As the Croydon Philharmonic Choir found to its dismay, the cost of hiring a grand piano from an outside supplier begins at around £1,000 – and even that was no guarantee of the quality required. For last night’s concert, an anonymous donor stepped forward and the choir was able to pay £1,400 to hire a top-of-the-range Bechstein for the night.
The choir found the concert more expensive than expected in other ways.
Upstaged: BHLive is hiring out the Fairfield concert hall without providing a concert piano
After a meeting with BHLive in February, when the choir thought all concert costs had been settled, they were dismayed to be quoted for additional charges that included £1 each for towels, £100 for first aid, £500 (plus VAT) to extend the stage and £1,250 (plus VAT) for an extra room to accommodate all the performers.
The choir turned down the towels and the extra room, and BHLive eventually waived the extra charges for first aid and the stage extension.
The difficulties, and costs, encountered by the Croydon Phil in staging last night’s event, the kind of performance which used to be a staple part of the Fairfield Halls offerings, go some way to explain the paucity of the programme being offered by BHLive. Last night, the management didn’t even bother staffing a box office for walk-up ticket sales for the performance.

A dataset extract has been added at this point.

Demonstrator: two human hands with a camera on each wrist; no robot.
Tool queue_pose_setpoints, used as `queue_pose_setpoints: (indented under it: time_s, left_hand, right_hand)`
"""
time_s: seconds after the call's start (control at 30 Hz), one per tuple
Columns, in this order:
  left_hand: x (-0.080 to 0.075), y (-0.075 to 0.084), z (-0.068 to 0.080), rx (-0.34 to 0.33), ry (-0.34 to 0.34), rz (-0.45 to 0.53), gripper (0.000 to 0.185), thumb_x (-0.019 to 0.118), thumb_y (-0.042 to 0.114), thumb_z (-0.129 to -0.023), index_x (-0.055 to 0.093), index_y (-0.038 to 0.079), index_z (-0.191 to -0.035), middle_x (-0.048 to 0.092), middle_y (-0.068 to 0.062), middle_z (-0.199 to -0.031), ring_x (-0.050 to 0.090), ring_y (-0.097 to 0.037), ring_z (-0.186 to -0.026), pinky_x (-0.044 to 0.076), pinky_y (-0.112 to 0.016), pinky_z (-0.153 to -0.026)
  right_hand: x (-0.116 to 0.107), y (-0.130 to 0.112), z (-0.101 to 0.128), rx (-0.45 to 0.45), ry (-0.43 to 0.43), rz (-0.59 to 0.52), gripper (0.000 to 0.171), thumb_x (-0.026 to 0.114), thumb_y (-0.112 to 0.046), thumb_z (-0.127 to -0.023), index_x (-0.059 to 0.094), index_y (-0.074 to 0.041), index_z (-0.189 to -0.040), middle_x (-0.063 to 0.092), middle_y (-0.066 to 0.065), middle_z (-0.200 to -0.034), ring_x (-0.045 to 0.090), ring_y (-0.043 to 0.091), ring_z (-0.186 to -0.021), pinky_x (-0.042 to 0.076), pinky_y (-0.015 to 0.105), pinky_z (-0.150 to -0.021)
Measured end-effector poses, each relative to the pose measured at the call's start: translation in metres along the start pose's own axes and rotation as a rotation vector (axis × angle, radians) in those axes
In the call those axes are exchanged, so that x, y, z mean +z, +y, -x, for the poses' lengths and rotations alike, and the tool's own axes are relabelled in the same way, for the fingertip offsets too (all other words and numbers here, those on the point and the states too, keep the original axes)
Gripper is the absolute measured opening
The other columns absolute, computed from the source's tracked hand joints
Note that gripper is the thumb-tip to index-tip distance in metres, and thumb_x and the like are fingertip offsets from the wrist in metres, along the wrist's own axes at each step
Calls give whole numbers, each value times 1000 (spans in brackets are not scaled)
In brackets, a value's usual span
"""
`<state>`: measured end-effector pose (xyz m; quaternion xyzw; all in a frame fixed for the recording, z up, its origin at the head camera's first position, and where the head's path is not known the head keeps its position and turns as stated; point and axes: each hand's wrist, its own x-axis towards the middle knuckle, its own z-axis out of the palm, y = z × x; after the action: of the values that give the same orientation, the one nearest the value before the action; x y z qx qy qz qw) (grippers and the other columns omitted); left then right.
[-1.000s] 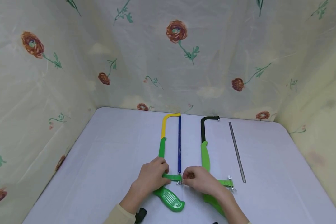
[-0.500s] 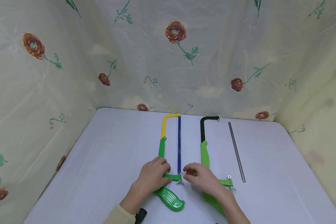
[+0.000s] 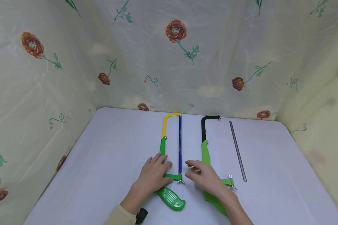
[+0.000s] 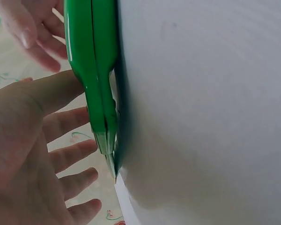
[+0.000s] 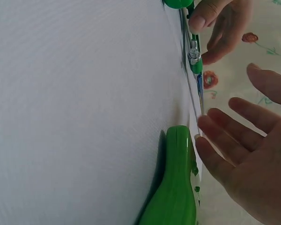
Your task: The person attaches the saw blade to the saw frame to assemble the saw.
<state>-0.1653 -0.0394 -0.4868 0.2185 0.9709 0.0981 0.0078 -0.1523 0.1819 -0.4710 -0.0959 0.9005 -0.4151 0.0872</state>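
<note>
A hacksaw with a yellow and green frame [image 3: 164,137] and a blue blade [image 3: 180,147] lies lengthwise on the white table [image 3: 110,156]. My left hand [image 3: 157,170] lies over its green frame near the handle [image 3: 170,200], with its fingers spread and gripping nothing. The left wrist view shows that hand [image 4: 47,154] with straight fingers beside the green handle [image 4: 91,70]. My right hand [image 3: 198,175] hovers with straight fingers just right of the wing nut [image 3: 180,182], apart from it. It is over a second hacksaw that has a black frame [image 3: 204,128].
A loose grey blade [image 3: 238,151] lies on the right of the table. The second saw's green handle [image 3: 212,201] and clamp end [image 3: 230,182] sit by my right wrist. Flowered cloth [image 3: 174,62] walls the table on three sides.
My right hand has drawn back from the wing nut and straightened its fingers. My left hand's fingers have spread and loosened over the green frame. The saws have not moved.
</note>
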Motion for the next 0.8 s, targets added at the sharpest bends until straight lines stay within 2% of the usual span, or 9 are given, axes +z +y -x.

As research conducted for Inside Croydon shows, across the Fairfield Halls’ three venues – concert hall, Ashcroft Theatre and “The Wreck” – only 24per cent of the available dates will see live performances between now and November.
And the toxic legacy of Brick by Brick’s shambolic “refurbishment” continues to present issues for BHLive and the performers alike.
Big lie: the council’s promises at the Fairfield Halls reopening were false and have not been fulfilled
The replacement of a 60-year-old lift near the stage door was one of the many items on the “to do” list when Brick by Brick and their contractors moved on site in 2016 for a refurb project with a budget of £30million.
Despite saddling the borough with a bill of £67million, and taking 15 months longer than promised, Brick by Brick’s works at the Halls were never properly finished. The old lift remains, not even repaired and out of action.
According to one of the choristers who performed last night, “This means that older members of choirs and companies have to go up several flights of stairs to reach the dressing rooms.
“Those with serious mobility issues were escorted to the front of house to use the regular audience lifts, and then work their way back to the changing rooms. It’s all a bit of a mess.”
Sources at the Fairfield Halls suggest that BHLive are looking in to the matter of equipping the concert hall with a concert piano once again. “But they think one instrument will do. They have no understanding of the need for practice and rehearsal uprights, along with two grands,” our source said.
“They really have no idea. BHLive needs to go.”